YUV Overlay scaling

Robert_D · October 31, 2001, 11:40am

How can I downscale a 640x480 YUV420P image down to 320x240? I can 2x zoom
a 320x240 image to 640x480 but its a bit blocky. Can this be done in under
2-5ms? Can it be done in hardware?

Mikko_Rantalainen · October 31, 2001, 12:24pm

How can I downscale a 640x480 YUV420P image down to 320x240? I can 2x
zoom
a 320x240 image to 640x480 but its a bit blocky. Can this be done in
under
2-5ms? Can it be done in hardware?

I didn’t bother to check but I think YUV420P would be close to average
16b/pixel.

Frame would take 6404802 bytes and if you need to transfer it in 2 ms
you need 6404802/0.002/2^20 = 292 MB/s bandwidth. You should be able
to show a frame in just under 5 ms with Matrox G4XX combined with Intel
chipset and good drivers. Don’t bother if you have VIA KT133 chipset.
You won’t get even close - I have tried with both Matrox G400 and ATI
Radeon and both get me close to 30 MB/s with YUV surface.

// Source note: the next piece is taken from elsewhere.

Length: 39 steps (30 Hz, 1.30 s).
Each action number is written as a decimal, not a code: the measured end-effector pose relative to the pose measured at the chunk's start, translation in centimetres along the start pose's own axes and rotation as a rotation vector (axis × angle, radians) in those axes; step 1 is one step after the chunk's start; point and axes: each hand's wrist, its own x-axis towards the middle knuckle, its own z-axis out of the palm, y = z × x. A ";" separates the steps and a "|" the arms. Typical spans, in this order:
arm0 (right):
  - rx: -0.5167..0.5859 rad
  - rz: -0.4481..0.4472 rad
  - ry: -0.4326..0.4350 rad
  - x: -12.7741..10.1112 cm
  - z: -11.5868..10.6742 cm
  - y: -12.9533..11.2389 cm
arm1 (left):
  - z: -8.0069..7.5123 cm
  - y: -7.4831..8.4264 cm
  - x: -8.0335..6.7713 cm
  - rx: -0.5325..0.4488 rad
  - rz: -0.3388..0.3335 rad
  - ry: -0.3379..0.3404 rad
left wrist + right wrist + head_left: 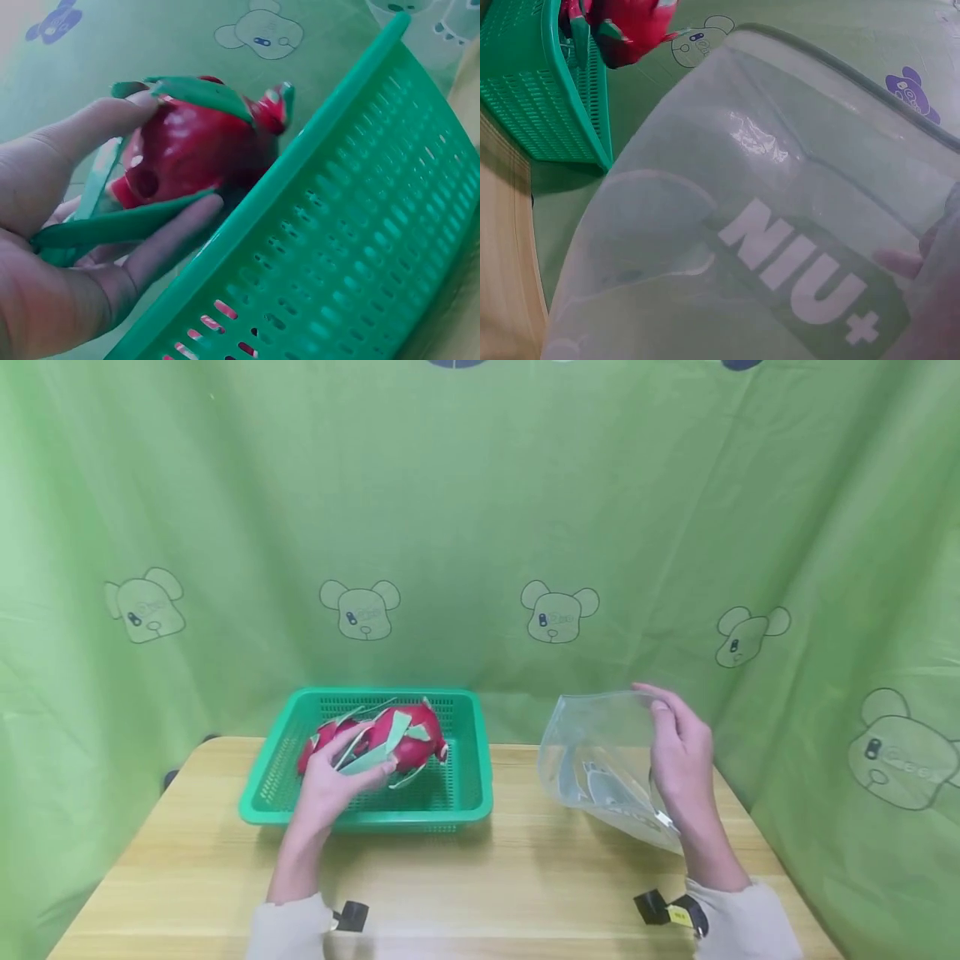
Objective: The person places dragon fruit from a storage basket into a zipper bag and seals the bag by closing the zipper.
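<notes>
A green cloth backdrop (480,527) printed with bear figures hangs behind and to both sides of the wooden surface (465,877), closing in the far, left and right edges; the near half of the surface lies bare between the two forearms, giving open room there

The green basket (472,777) sits on the far left part of the surface, its slotted walls low and its top open. To the right, well apart from it, a clear plastic bag (592,760) stands tilted, its mouth turned up and toward the left, with bare surface between it and the basket. White lettering shows on the bag wall in the right wrist view

The dragon fruit (408,739) is inside the basket's outline, raised at about rim height near the far wall. Its long axis runs roughly left to right, slightly tilted, with the green-tipped scales fanning toward the right and near side

The left hand (330,781) reaches over the basket's near rim; its grip is curled round the fruit, thumb on top and fingers (176,232) beneath, pressing a long green scale. The right hand (682,756) pinches the bag's upper right edge, holding the mouth up
</notes>
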 end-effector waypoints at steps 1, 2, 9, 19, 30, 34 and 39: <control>0.004 0.001 0.003 -0.1 0.0 0.0 | 0.0 0.0 0.0 -0.052 -0.008 -0.007; 0.009 0.002 0.009 -0.2 0.0 0.1 | -0.1 0.0 0.1 -0.103 -0.010 -0.013; 0.051 0.022 0.048 -0.7 0.0 0.1 | -0.4 0.1 0.0 -0.434 -0.017 -0.078; 0.083 0.006 0.049 -0.9 0.3 -0.1 | -1.2 0.2 -0.3 -0.591 -0.013 -0.161; 0.079 -0.012 0.078 -0.9 0.5 -0.1 | -1.7 1.2 -1.0 -0.658 -0.044 -0.196; 0.083 -0.009 0.078 -1.0 0.6 0.0 | -1.9 1.7 -1.2 -0.677 -0.046 -0.196; 0.086 -0.013 0.082 -1.1 0.6 0.1 | -2.1 2.3 -1.5 -0.668 -0.017 -0.217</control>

If you don’t use Linux (I think none of the current display drivers
support DMA for YUV surface) and happen to have DMA transfer for YUV
surfaces it might be little easier to get under 5 ms.

BTW, Matrox G400 driver for XFree 4.x had at least half a year ago bug
that corrupted display when you used small YUV surfaces. I don’t know if
this has been fixed.

Also if you want that 5 ms to be hard limit expect hard times. No
desktop OS can guarantee this. You should get close with preemptive
kernel patches for Linux 2.4.10+.

M

Robert_D · October 31, 2001, 2:59pm

How can I downscale a 640x480 YUV420P image down to 320x240? I can 2x
zoom
a 320x240 image to 640x480 but its a bit blocky. Can this be done in
under
2-5ms? Can it be done in hardware?

I didn’t bother to check but I think YUV420P would be close to average
16b/pixel.

12bpp

Frame would take 6404802 bytes and if you need to transfer it in 2 ms
you need 6404802/0.002/2^20 = 292 MB/s bandwidth. You should be able
to show a frame in just under 5 ms with Matrox G4XX combined with Intel
chipset and good drivers. Don’t bother if you have VIA KT133 chipset.
You won’t get even close - I have tried with both Matrox G400 and ATI
Radeon and both get me close to 30 MB/s with YUV surface.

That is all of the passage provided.